WHAT YOU NEED TO DO
Read the records and gather each line that includes "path".
++++++++++
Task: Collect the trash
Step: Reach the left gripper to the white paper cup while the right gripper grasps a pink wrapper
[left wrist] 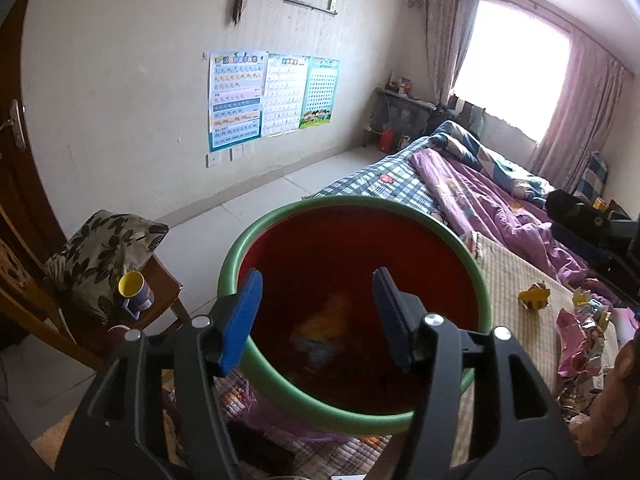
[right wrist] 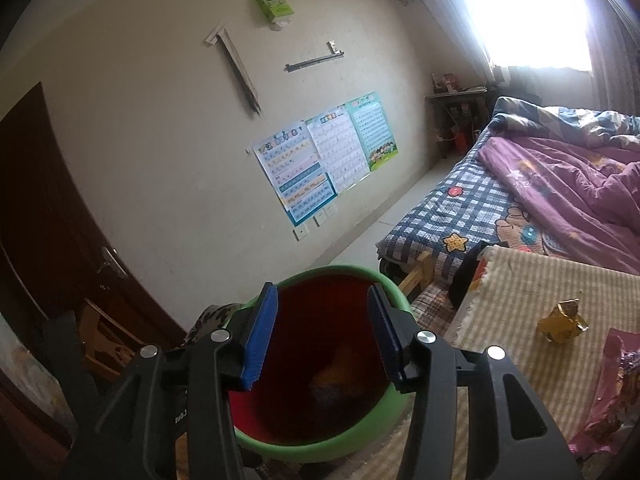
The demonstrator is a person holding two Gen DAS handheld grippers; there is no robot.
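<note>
A red bin with a green rim (left wrist: 280, 216) stands at the near edge of the bed; it also shows in the right wrist view (right wrist: 340, 270). Orange trash (left wrist: 324, 320) lies at its bottom, also seen in the right wrist view (right wrist: 340, 364). My left gripper (left wrist: 316, 316) is open and empty above the bin's mouth. My right gripper (right wrist: 322, 332) is open and empty above the bin too. A crumpled yellow wrapper (left wrist: 534, 296) (right wrist: 562, 320) and a pink foil wrapper (left wrist: 580, 340) (right wrist: 612, 388) lie on the striped mat (left wrist: 512, 272) (right wrist: 520, 292) to the right.
A wooden chair (left wrist: 160, 280) with a patterned cushion (left wrist: 100, 256) and a yellow-and-purple mug (left wrist: 134, 290) stands left of the bin. A purple quilt (left wrist: 500, 200) covers the bed. A brown door (right wrist: 48, 220) is at the left. Posters (left wrist: 272, 96) hang on the wall.
</note>
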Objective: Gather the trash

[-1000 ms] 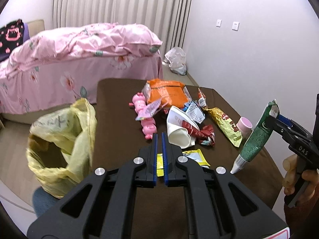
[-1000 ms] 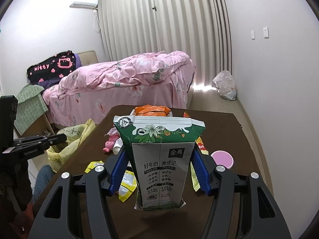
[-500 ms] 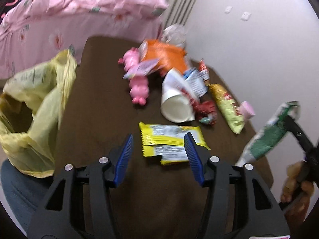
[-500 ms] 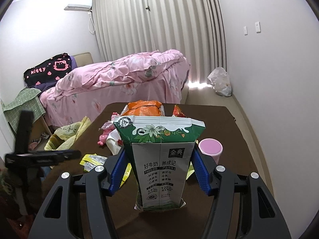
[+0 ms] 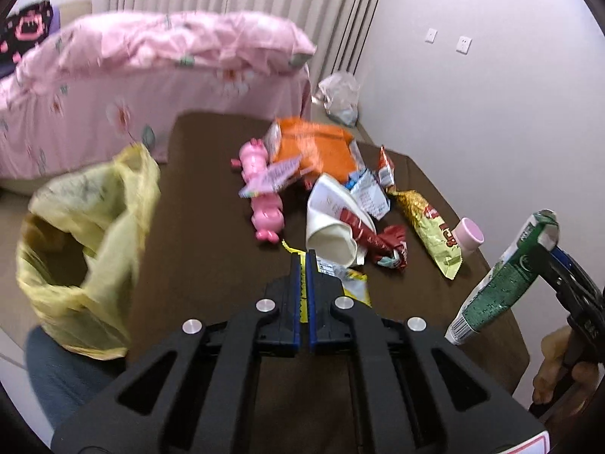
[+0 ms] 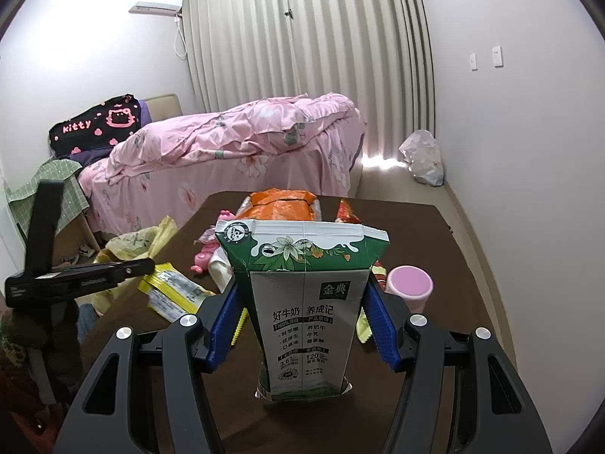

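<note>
My left gripper is shut on a yellow snack wrapper, which it holds above the brown table; the wrapper also shows in the right wrist view. My right gripper is shut on a green and white milk carton, held upright over the table; the carton also shows in the left wrist view. An open yellow trash bag hangs at the table's left edge. More trash lies mid-table: an orange bag, a crushed white paper cup, a red wrapper and a gold snack bag.
A pink pig toy and a pink cup stand on the table. A pink bed lies beyond the table's far edge. A white plastic bag sits on the floor by the curtain. The wall is close on the right.
My left gripper opened over the yellow wrapper, then shut on it and lifted it. My right gripper kept the milk carton and shifted slightly.
</note>
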Tool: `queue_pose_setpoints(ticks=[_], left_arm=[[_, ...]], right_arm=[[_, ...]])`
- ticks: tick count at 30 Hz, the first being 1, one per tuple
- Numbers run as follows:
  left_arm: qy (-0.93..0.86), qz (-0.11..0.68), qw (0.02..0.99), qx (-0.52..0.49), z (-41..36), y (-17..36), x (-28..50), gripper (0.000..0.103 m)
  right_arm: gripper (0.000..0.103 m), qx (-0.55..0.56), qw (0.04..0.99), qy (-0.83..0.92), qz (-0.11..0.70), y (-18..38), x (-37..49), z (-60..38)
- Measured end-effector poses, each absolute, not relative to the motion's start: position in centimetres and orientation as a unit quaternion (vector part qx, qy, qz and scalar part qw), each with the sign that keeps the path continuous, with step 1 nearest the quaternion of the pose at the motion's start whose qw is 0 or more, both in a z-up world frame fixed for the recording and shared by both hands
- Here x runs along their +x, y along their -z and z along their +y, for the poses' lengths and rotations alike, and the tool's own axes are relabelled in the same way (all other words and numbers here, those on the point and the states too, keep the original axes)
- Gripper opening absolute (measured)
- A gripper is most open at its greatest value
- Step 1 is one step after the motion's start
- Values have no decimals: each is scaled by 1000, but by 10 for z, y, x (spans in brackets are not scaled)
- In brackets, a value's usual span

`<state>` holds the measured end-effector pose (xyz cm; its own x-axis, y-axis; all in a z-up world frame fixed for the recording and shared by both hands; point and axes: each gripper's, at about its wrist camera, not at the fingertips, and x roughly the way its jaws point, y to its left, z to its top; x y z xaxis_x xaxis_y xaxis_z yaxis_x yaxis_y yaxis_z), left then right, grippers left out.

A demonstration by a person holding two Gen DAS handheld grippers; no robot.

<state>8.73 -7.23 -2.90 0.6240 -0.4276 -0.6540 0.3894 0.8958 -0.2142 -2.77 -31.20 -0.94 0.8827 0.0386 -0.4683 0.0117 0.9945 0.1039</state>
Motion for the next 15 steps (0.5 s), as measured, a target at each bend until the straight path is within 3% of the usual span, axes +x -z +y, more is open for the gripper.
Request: queue_pose_setpoints(ticks=[15], left_arm=[[207,300,931,-10,-33,-9,57,1]], right_arm=[[57,11,976,-25,214,-16,-41,-283]])
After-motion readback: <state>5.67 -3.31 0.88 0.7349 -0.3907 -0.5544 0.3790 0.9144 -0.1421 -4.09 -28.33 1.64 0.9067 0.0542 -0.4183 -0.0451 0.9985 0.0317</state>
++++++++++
TASK ANSWER
- Measured end-effector poses, each absolute, not relative to the motion's start: position in centimetres and orientation as a unit quaternion (vector part qx, qy, qz and scalar part qw), each with the sign that keeps the path continuous, with step 1 nearest the quaternion of the pose at the motion's start whose qw is 0 or more, both in a z-up world frame fixed for the recording and shared by both hands
Motion for the next 15 steps (0.5 s), as measured, a target at each bend until the straight path is within 3% of the usual span, axes +x -z +y, more is open for the gripper.

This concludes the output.